Further findings suggest that a patient’s age significantly influences tumor growth rates; younger patients exhibited much quicker proliferation of cells carrying the fusion gene compared to their older counterparts. Notably, patients with rapidly advancing CML also tend to have poorer responses to tyrosine kinase inhibitors (TKIs), which are the standard therapeutic approach for managing this condition. Given that approximately 20% of individuals do not respond to TKIs, this study underscores the importance of considering growth rates in therapeutic settings, although larger studies are necessary to confirm these initial observations.
The researchers also explored whether individuals might carry the BCR::ABL1 fusion gene without displaying any clinical symptoms, utilizing sequencing data and health records from over 200,000 participants in the American “All of Us” cohort. Their analysis suggested that nearly all individuals identified with the fusion gene were subsequently diagnosed with a blood disorder, indicating that the proliferation of BCR::ABL1 cells without related symptoms is improbable.

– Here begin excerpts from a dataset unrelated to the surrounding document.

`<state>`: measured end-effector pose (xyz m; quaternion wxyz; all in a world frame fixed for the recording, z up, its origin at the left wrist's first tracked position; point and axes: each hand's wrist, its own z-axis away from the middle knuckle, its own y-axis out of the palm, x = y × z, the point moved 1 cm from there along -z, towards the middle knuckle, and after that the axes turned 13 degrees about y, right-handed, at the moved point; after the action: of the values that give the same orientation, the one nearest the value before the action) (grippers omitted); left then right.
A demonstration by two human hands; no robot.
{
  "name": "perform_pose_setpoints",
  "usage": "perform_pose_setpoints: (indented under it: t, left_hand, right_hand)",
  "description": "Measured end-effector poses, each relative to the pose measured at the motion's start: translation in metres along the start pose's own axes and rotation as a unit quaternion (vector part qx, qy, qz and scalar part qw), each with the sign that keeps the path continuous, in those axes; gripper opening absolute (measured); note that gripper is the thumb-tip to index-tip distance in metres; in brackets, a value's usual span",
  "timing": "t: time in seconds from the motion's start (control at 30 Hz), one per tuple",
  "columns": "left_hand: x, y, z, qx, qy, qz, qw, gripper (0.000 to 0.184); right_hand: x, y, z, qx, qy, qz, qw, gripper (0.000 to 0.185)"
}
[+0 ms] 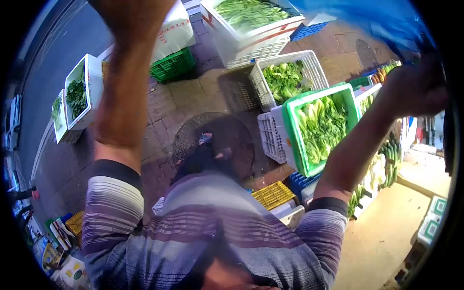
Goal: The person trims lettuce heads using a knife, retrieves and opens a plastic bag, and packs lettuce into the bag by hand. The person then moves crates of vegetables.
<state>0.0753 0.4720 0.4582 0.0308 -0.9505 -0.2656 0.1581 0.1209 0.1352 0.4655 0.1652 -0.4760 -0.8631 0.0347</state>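
Both my arms are raised. My left hand (130, 14) is at the top left, cut off by the frame edge, so its fingers are hidden. At the upper right, my right hand (427, 87) is dark and blurred, next to a blue plastic sheet or bag (372, 17); its grip cannot be made out. Below and left of that hand, a green-rimmed box (355, 104) holds leafy greens (321, 125). Behind it stands a white crate (316, 72) of lettuce (285, 79).
White foam boxes of greens (212, 21) (89, 87) stand ahead and at the left. A green crate (174, 65), a yellow crate (273, 195) and a manhole cover (183, 140) are around my feet. A tan tabletop (386, 232) lies at the right, a road (63, 43) at the left.
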Motion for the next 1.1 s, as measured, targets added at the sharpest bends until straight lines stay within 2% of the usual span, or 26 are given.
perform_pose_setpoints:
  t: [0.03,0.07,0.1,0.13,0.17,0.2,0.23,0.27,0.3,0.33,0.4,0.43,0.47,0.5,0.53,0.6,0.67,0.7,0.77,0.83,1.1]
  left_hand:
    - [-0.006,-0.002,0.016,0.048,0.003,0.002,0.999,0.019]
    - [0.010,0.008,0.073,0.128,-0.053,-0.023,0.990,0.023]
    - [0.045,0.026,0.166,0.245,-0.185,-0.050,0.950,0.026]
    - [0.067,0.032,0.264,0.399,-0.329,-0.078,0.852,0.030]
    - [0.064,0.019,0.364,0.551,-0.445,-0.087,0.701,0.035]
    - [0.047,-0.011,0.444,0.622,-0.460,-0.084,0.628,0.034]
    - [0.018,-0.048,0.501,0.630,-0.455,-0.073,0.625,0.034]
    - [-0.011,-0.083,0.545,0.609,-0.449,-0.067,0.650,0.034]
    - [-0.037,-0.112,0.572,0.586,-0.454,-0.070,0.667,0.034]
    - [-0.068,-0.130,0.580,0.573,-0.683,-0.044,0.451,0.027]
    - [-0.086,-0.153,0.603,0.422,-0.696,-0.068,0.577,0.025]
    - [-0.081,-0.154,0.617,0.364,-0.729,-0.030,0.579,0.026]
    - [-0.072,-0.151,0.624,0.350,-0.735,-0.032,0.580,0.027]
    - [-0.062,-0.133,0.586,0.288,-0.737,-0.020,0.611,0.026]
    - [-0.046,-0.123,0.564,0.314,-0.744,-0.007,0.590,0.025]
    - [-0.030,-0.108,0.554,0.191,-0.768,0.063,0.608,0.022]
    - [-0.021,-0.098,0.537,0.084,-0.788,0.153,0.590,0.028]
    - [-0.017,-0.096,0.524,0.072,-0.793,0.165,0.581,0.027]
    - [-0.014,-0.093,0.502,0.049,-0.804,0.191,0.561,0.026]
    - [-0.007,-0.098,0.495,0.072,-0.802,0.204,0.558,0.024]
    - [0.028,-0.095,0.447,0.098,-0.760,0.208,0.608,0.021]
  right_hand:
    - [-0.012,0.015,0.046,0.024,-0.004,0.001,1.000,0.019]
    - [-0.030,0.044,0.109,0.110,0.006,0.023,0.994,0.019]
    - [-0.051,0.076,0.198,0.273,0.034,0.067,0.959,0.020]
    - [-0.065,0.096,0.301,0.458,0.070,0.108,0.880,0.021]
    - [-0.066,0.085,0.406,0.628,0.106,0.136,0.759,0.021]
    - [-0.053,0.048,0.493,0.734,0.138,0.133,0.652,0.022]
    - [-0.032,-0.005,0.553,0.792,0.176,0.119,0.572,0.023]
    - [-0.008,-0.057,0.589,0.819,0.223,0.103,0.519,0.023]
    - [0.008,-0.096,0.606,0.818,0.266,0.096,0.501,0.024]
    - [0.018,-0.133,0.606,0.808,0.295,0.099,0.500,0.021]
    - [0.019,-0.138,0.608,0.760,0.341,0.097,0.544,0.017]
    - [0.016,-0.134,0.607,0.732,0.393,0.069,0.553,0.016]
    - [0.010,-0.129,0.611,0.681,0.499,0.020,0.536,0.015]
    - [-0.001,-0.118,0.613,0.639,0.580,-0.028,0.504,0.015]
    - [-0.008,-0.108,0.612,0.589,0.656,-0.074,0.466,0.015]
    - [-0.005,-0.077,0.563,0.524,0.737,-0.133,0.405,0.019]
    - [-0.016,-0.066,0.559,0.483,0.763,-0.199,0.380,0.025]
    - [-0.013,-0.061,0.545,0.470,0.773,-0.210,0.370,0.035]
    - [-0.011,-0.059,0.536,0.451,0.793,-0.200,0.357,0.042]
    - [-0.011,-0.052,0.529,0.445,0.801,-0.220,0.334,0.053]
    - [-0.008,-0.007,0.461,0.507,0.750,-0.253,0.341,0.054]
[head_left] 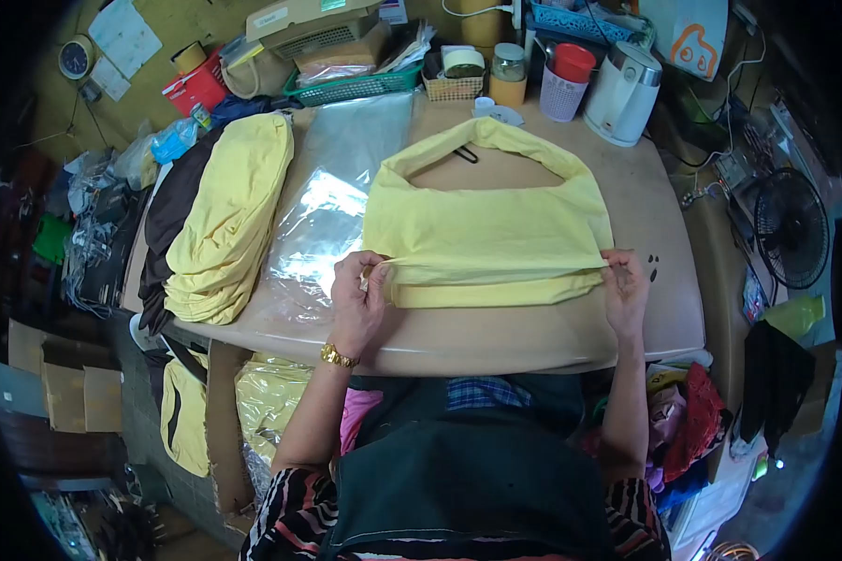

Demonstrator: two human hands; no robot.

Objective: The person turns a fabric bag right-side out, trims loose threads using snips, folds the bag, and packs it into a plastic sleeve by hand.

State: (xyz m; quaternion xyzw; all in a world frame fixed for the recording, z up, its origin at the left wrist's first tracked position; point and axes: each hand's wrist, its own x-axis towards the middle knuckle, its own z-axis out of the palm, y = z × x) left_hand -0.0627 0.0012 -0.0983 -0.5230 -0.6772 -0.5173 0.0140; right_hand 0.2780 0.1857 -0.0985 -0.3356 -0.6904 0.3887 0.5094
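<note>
Head view: the yellow cloth (486,229) lies on the worktop (496,341) at your 12 o'clock, its loop end farthest from you. Your hands are apart, the left (355,288) pinching the near fold's 9 o'clock end, the right (627,285) its 3 o'clock end. Pull both evenly, level and lightly, so the crease runs straight without dragging the layers beneath. Align the side edges, and mind the clear plastic (332,201) at 9 o'clock, just beside your left hand.
</note>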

Overall, these findings accentuate the exceptional capacity of the BCR::ABL1 fusion gene to drive the proliferation of cancerous cells in CML. The variation in growth rates among patients holds potential for future clinical applications, potentially aiding in the prediction of treatment responses.
Dr. Aleksandra Kamizela, co-first author of the study and a resident doctor, emphasized the clinical significance: “Currently, healthcare providers utilize a reverse transcription polymerase chain reaction (RT-PCR) test to monitor patient responses to CML treatment. However, our study highlights the genetic distinctions that may not routinely be observable in clinical settings, advocating for a closer examination of cancer growth rates in future research.”

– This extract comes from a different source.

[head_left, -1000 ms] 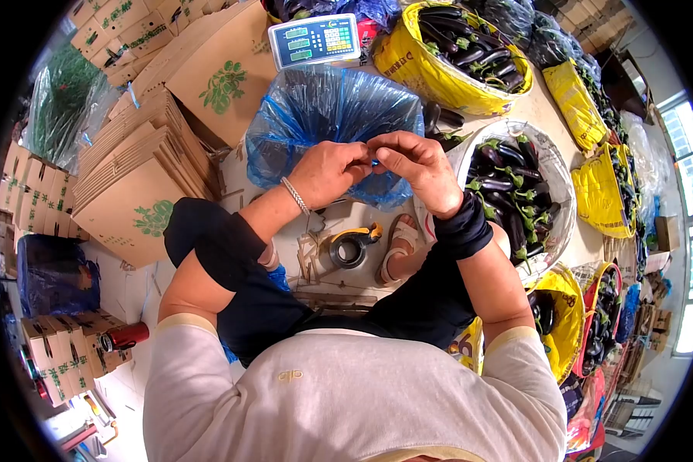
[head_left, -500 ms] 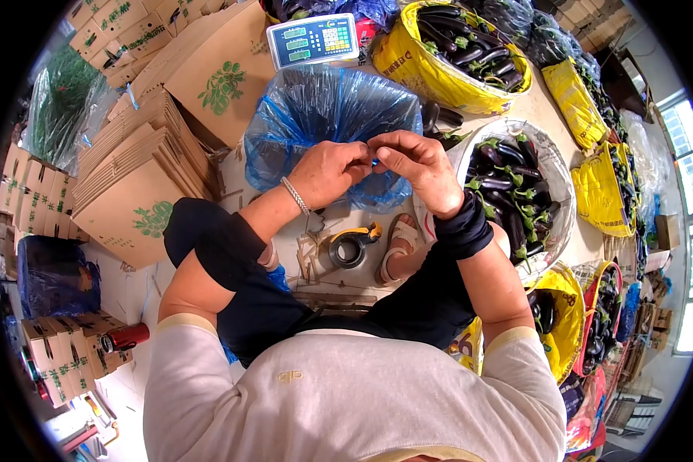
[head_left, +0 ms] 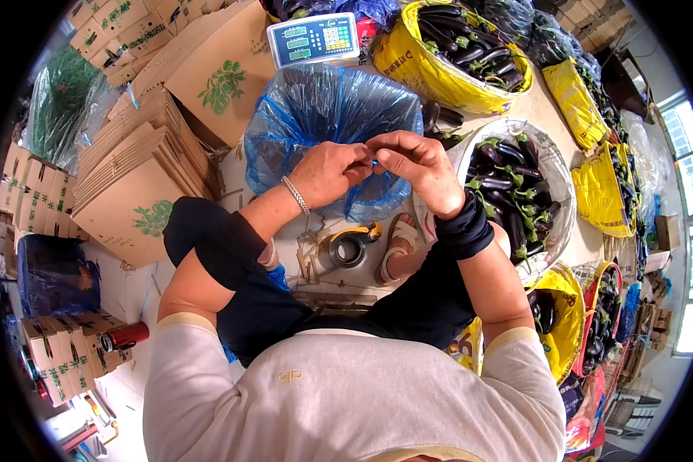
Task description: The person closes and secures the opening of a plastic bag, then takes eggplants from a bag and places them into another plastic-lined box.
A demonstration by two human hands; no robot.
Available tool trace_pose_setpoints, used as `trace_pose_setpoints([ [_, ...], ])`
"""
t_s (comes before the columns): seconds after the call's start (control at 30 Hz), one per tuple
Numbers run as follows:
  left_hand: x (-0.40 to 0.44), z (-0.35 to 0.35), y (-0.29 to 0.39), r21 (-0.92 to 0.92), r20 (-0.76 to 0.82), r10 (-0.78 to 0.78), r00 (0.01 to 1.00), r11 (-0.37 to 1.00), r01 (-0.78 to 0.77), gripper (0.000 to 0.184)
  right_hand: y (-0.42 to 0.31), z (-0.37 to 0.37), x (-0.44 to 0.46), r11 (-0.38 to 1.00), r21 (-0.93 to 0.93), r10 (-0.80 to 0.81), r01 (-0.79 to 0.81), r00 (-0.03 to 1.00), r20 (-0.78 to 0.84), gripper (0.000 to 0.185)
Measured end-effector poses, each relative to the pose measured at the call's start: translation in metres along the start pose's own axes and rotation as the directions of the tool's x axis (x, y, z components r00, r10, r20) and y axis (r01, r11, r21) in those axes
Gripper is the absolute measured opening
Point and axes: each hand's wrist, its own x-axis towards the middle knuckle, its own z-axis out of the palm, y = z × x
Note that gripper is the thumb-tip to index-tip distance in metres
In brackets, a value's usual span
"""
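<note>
A translucent blue plastic bag (head_left: 331, 100) stands spread wide in front of me, lining something whose sides it covers. Over its near rim, my left hand (head_left: 329, 172) and my right hand (head_left: 417, 168) come together, fingertips almost touching. Both are closed in a pinch. A small bit of blue shows between the fingertips, seemingly plastic of the bag's near edge. The digital scale's display (head_left: 313, 40) is just behind the bag. To the right of my right hand sits a white-lined basket of eggplants (head_left: 512, 189).
Flattened cardboard boxes (head_left: 135, 173) lean at the left. A tape dispenser (head_left: 349, 248) lies on the floor between my feet. A yellow-lined basket of eggplants (head_left: 470, 58) stands at the back right, and loose eggplants (head_left: 440, 117) lie beside the bag. A red flask (head_left: 125, 337) is at lower left.
Both hands stay nearly in place, still pinched together. The blue bag's near side has shifted slightly and its folds below the hands look different.
</note>
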Motion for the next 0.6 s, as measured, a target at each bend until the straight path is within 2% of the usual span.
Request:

Dr. Jyoti Nangalia, senior author and a hematologist, summarized the study’s implications: “Our findings indicate that chronic myeloid leukaemia is distinct from other cancer types—solid tumors and even other blood cancers—due to its exceptionally rapid growth. Understanding this rapid timeline compared to the lengthy development in most cancers could help refine therapeutic strategies for patients who currently have subpar treatment responses.”